Les mauvais traitements

«Les coups constituaient le châtiment le plus couramment employé. Des gifles magistrales pleuvaient sur nous pour un silence rompu, pour un objet défendu trouvé lors d'une fouille (et Dieu sait si elles étaient nombreuses, ces fouilles) pour un travail mal fait ou un ordre trop lentement exécuté. Une punition collective consistait à nous faire rester debout 2 ou 3 heures après le travail. C'était la plupart du temps pour une faute insignifiante, pour avoir manifesté oh! sans bruit, par des larmes, notre sympathie à une camarade frappée sauvagement, pour être parties avant un signal donné, pour n'avoir pas marché dans l'eau avec des chaussures percées et avoir ainsi rompu le bon alignement des rangs en passant devant sa chef».
 

La foi et le patriotisme

«La vie d'abrutissement qu'on nous imposait ne vint pas à bout de notre moral, nous sûmes conserver vivaces nos sentiments religieux et patriotiques et notre sens de l'humour.
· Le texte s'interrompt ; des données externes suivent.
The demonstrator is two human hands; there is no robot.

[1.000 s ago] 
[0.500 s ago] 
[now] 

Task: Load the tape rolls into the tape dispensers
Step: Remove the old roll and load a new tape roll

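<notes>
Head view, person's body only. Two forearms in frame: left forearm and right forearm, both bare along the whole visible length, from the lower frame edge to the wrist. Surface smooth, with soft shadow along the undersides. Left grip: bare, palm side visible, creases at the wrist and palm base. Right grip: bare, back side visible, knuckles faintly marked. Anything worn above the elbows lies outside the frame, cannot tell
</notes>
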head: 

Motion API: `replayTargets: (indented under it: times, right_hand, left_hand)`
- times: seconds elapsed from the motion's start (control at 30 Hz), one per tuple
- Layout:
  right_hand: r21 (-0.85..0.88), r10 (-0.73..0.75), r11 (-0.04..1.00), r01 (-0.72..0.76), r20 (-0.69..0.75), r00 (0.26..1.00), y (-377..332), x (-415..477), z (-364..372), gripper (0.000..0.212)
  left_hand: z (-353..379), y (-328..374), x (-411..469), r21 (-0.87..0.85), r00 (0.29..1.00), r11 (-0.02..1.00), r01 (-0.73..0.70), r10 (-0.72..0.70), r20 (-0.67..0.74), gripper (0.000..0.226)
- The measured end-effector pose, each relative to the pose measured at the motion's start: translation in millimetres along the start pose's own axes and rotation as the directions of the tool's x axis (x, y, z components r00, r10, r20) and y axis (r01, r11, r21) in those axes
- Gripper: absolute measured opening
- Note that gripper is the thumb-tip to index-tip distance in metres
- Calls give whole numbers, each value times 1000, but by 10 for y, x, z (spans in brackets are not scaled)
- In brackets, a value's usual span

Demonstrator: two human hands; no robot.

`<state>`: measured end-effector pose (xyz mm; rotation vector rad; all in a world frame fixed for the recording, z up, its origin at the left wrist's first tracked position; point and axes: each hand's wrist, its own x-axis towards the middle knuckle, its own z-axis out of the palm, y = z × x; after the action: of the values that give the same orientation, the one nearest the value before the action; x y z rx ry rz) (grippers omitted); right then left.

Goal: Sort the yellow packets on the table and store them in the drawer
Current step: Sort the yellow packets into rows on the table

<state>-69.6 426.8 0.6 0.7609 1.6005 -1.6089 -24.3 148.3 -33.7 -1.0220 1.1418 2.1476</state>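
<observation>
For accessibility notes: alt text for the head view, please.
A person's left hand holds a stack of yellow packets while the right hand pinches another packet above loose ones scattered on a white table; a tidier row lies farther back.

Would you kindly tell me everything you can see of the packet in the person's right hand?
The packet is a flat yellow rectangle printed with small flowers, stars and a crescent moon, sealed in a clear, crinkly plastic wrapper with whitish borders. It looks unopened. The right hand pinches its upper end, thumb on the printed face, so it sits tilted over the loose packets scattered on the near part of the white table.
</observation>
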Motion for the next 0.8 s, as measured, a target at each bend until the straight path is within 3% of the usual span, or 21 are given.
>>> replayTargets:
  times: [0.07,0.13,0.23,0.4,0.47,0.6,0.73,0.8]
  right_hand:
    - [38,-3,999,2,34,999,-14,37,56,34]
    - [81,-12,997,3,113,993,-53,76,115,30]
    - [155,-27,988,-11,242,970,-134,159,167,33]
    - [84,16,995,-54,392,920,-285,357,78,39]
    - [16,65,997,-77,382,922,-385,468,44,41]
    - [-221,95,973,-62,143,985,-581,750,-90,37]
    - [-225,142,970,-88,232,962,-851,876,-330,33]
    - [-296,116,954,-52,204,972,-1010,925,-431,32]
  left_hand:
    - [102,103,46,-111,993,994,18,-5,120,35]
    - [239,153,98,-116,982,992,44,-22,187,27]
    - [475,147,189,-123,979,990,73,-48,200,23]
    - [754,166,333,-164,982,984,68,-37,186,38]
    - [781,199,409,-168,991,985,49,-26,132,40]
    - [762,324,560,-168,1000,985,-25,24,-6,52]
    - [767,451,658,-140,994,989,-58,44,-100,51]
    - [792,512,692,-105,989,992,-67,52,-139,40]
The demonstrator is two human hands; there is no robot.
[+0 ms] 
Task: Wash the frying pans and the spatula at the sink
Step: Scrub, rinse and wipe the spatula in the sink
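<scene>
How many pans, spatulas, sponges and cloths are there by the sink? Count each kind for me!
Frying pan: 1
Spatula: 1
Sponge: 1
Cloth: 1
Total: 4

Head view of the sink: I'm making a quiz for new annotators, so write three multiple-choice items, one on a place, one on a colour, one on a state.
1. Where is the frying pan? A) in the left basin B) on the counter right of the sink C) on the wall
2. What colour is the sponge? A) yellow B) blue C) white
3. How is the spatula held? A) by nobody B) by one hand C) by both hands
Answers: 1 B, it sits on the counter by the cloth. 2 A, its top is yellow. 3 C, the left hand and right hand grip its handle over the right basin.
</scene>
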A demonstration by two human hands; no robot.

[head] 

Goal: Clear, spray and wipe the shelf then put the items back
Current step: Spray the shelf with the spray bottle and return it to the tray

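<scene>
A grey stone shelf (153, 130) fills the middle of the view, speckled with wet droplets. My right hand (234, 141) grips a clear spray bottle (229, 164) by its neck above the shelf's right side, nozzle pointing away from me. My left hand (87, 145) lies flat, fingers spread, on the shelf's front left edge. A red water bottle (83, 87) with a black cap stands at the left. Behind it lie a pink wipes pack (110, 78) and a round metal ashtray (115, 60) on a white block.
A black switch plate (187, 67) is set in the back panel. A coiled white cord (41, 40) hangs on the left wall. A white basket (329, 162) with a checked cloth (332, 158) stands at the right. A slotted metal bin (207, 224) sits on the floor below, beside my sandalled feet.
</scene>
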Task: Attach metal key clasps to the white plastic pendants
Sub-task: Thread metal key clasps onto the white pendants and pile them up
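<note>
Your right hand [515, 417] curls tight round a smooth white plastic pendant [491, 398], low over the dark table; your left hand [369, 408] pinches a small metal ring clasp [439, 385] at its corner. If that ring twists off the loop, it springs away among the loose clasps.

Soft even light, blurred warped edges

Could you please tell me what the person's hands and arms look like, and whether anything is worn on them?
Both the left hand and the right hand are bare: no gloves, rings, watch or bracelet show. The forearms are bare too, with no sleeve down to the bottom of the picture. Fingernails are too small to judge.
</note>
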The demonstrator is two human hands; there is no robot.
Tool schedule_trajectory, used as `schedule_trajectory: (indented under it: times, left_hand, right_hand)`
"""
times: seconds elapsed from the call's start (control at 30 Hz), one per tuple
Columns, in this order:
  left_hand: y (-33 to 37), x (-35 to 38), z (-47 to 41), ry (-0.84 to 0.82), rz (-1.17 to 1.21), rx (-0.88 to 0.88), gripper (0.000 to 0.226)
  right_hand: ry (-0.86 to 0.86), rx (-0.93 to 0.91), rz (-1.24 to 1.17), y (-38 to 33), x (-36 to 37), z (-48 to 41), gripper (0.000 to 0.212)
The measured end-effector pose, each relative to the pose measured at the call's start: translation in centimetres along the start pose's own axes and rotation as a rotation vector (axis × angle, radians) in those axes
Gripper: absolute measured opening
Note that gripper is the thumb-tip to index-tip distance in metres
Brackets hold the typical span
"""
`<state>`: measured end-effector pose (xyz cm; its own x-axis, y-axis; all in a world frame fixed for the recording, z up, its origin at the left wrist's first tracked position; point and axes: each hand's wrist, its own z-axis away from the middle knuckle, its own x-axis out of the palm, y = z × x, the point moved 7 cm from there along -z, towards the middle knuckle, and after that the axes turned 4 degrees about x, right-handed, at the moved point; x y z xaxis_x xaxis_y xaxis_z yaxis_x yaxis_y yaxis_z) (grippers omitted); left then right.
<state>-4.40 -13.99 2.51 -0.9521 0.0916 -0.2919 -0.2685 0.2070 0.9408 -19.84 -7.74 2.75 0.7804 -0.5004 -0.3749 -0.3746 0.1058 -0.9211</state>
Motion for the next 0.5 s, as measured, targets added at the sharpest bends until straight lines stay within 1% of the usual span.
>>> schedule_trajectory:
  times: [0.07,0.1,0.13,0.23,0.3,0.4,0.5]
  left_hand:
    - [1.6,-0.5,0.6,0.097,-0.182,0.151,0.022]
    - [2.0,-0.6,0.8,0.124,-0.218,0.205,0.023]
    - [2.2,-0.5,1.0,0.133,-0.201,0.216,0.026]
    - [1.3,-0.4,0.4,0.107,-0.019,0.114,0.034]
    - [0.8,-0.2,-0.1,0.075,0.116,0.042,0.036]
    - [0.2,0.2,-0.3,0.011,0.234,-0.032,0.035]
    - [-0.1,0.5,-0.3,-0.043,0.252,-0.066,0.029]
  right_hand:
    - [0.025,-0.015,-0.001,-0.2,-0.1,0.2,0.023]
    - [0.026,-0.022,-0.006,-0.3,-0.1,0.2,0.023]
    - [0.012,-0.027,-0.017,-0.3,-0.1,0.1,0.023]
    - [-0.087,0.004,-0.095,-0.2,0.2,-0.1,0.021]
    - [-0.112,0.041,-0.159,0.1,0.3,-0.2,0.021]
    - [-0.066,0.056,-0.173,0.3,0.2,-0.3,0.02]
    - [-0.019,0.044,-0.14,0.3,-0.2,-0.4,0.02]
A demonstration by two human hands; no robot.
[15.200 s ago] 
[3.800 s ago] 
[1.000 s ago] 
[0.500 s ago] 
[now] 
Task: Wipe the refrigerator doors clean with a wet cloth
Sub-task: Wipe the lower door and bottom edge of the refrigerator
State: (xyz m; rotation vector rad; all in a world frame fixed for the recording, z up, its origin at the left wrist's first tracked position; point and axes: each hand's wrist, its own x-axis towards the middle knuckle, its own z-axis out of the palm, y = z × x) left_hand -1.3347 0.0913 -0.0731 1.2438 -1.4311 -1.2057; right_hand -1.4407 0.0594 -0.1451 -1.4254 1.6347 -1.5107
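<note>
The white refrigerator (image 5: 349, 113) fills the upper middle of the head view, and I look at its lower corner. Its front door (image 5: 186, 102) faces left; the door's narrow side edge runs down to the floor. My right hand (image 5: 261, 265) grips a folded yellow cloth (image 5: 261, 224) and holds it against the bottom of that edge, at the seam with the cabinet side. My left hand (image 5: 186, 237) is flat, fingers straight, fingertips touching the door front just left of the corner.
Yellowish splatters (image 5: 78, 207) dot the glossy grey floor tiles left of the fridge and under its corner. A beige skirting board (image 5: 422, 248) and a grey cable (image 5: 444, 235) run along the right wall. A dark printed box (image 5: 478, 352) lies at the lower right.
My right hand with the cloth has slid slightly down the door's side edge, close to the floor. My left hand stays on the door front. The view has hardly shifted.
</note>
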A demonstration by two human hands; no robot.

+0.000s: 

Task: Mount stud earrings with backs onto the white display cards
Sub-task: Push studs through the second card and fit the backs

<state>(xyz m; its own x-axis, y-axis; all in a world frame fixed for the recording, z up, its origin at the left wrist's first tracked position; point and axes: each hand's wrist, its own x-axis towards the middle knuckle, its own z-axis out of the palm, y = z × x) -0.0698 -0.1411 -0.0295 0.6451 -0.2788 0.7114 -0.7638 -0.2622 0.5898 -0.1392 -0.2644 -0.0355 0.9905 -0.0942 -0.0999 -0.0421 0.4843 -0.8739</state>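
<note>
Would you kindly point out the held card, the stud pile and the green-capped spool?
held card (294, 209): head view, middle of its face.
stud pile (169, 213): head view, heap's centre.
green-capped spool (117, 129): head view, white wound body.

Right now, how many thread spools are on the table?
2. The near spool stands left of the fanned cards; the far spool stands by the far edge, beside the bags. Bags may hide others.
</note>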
Aucun règlement ne put nous empêcher de célébrer chaque dimanche et jour de fête une messe sans prêtre. (…) Les fêtes nationales françaises et alliées n'étaient pas oubliées. Et dans les chambres hermétiquement closes nous entonnions les chants patriotiques, les hymnes nationaux, que nous connaissions».
 

L'affirmation de sa féminité comme forme de résistance

« Et pourtant nous vécûmes, nous tînmes bon, nous tînmes même tête dans la mesure du possible évidemment. Nous continuions la résistance à notre façon. Nous portions quand même des ceintures (et ce qui est mieux, nous les fabriquions avec le caoutchouc de l'usine) nous faisions quand même des plis à nos robes, nous frisions quand même nos cheveux, chacune s'efforçait de conserver son originalité, sa personnalité».

 
Henriette LABUSSIÈRE décède à Bourbon-Lancy (71) le 27 janvier 2002.
 
 

Sources:

- Archives de la famille

- Archives de la FNDIRP de la Sarthe

- Archives de l'Inspection Académique de la Sarthe

- Direction Interdépartementale des Anciens Combattants de Clermont-Ferrand

- Etat civil de Chevagnes (03), de Mareil-sur-Loir (72), de Montrouge (92) et de Paris (16ème)

- Livre mémorial de la Fondation pour la Mémoire de la Déportation Editions Tirésias 2004

-Mémorial des Français Déportés à Neuengamme Amicale de Neuengamme

- Office Départemental des Anciens Combattants de l'Allier

- Service Historique de la Défense (Dossiers GR 16 P 326260, GR 16 P 68504 et GR 16 P 326265)

- Service International de Recherche d'Arolsen 1.1.3.1 / 3396482.